Introduction

Uterine adenofibroma was first described by Ober in 1959 as a form of mixed mesodermal tumor in which the stromal and epithelial components are benign. Cervical adenofibroma is a rare disorder and accounts for 10% of uterine adenofibromas. The tumor is clinically and histologically benign [1, 2]. However, multiple recurrences [3], local invasion [4] and involvement by adenocarcinoma [5] have been reported. Adenofibromas occur most frequently in peri- or postmenopausal women and symptoms are usually abnormal genital bleeding [6].

We present a patient with an adenofibroma of the uterine cervix.

Case report

A 55-year-old- woman, gravida 4 para 4, was admitted to the gynecology clinic at Siirt Women's Health and Children's Hospital in January 2007 with the chief complaint of genital bleeding that she had been experiencing for about 3 months. Her past medical history included hypertension.

Gynecologic examination revealed a firm, pedunculated 2 × 2 cm polypoid lesion on the cervix and slightly enlarged uterus. Laboratory data were unremarkable. A diagnostic polypectomy was performed. Microscopically, the tumor consisted of benign dilated cystic endometrial glands and stromal components. Histopathological findings of the cervical biopsy specimen confirmed the diagnosis cervical adenofibroma (Fig. 1).

Fig. 1
figure 1

The tumor consisted of an admixture of fibroconnective tissue which forms papillary projections and large irregular glands lined by endocervical-type epithelium

Full size image

At laparotomy, examination of the pelvis revealed a slightly enlarged uterus. Total hysterectomy with bilateral salpingoophorectomy was performed. Postoperative pathological examination revealed that this lesion did not extend to the endometrium.

Discussion

Mixed mesodermal tumors contain both epithelial and mesencymal cells, which comprise a rare group of uterine lesions, and the exact clinical and pathological features of the lesions are still being defined. They can be subdivided into benign and malignant lesions. Benign lesions include adenofibroma and adenomyoma. Malignant lesions include adenosarcoma, carcinosarcoma (malignant mixed tumor), and carcinofibroma.

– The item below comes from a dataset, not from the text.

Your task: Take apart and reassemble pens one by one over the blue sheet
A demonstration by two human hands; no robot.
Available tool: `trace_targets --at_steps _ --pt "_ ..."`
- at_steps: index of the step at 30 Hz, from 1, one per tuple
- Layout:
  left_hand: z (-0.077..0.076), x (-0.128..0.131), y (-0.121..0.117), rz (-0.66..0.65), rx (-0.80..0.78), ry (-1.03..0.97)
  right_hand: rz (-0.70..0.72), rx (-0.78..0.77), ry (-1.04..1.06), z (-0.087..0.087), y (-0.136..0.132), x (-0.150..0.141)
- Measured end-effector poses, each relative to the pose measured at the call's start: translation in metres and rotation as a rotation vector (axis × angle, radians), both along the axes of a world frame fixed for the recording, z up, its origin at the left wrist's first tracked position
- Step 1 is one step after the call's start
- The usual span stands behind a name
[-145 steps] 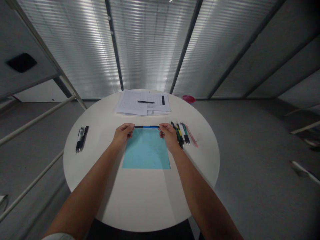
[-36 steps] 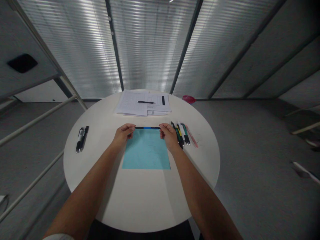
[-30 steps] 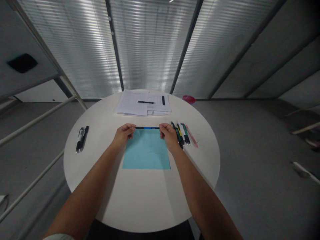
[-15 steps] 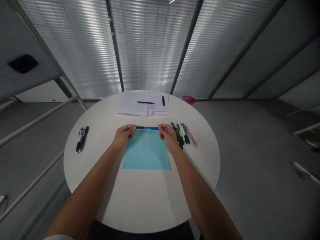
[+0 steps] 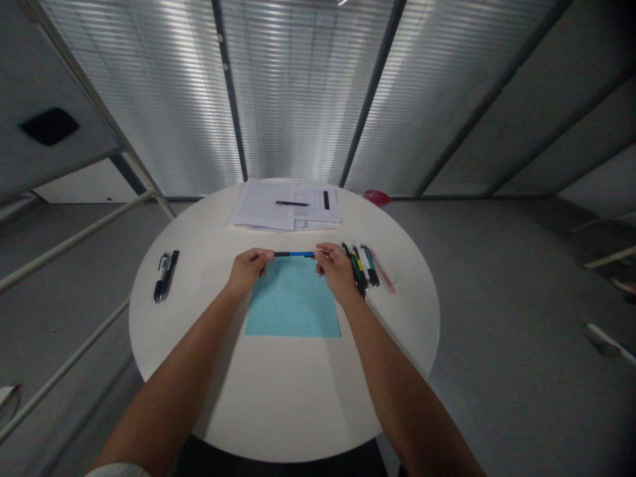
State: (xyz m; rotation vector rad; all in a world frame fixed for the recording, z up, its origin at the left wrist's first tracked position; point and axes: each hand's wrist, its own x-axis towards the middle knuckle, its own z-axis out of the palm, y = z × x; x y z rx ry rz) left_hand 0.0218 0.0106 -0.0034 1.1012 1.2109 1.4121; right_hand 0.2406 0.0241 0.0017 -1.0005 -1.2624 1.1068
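A blue and black pen (image 5: 298, 254) lies crosswise between my two hands, at the far edge of a light blue sheet of paper (image 5: 293, 305). My left hand (image 5: 250, 268) pinches the pen's black end between thumb and fingers. At the other end, my right hand (image 5: 334, 267) is closed on the blue part, its index finger slightly raised. The fingertips hide both ends of the pen. Just right of my right hand lie several pens (image 5: 362, 266) in a row, green, yellow, white and black, with a pink one (image 5: 382, 271) outermost.
The round white table (image 5: 278, 397) carries a stack of printed papers (image 5: 268, 209) at the back, with a black pen (image 5: 292, 203) on top. Two dark pens (image 5: 165, 275) lie at the left. A pink object (image 5: 377, 197) shows beyond the far edge. Metal rails (image 5: 74, 232) stand left.
Less of the pen shows between my hands now, as my fingers sit slightly closer together. My right index finger has lifted a little. The paper and the other pens have stayed put.
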Motion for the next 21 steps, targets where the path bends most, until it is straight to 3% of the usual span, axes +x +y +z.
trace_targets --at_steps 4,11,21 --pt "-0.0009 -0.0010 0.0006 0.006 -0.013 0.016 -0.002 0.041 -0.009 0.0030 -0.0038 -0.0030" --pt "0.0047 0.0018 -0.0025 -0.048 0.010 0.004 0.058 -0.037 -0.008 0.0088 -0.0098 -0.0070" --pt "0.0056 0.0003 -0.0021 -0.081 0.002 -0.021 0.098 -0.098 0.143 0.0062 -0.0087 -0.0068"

Adenofibroma most commonly arises from the endometrium, but 10% of the tumors originate in the cervix [7]. They usually present as broad-based polypoid masses that often have villous and spongy cut surfaces with cystic spaces surrounded by firm tissue [8].

Adenofibromas can be seen in patients of any age, but they occur most frequently in peri- or postmenopausal women [6]. The most common presenting symptom is abnormal vaginal bleeding. Some patients have a history of prior removal of polyps or a history of tamoxifen therapy [9].

It is clinically important to distinguish adenofibromas from adenosarcomas. Clement and Scully [7] have recommended the following criteria for the pathologic diagnosis of adenosarcoma rather than adenofibroma when one or more of the following signs are present: a stromal mitotic count of ≥2 per 10 high power fields (HPF), marked stromal cellularity, and more than mild degrees of stromal nuclear atypia. On the other hand, Zaloudek et al. [10] suggested that adenosarcomas should be diagnosed when mitosis is more than 4 cells in 10 HPF. The histological differential diagnosis of adenofibroma and adenosarcoma includes endometrial polyps, which are at the benign end of the histologic spectrum, and carcinosarcoma and endometrial stromal sarcoma, at the malignant end.

Hysterectomy is the preferred treatment for an adenofibroma because the neoplasm may recur if it is not completely curetted or excised [3]. Moreover, there is a report that adenofibromas can change to adenosarcomas [3].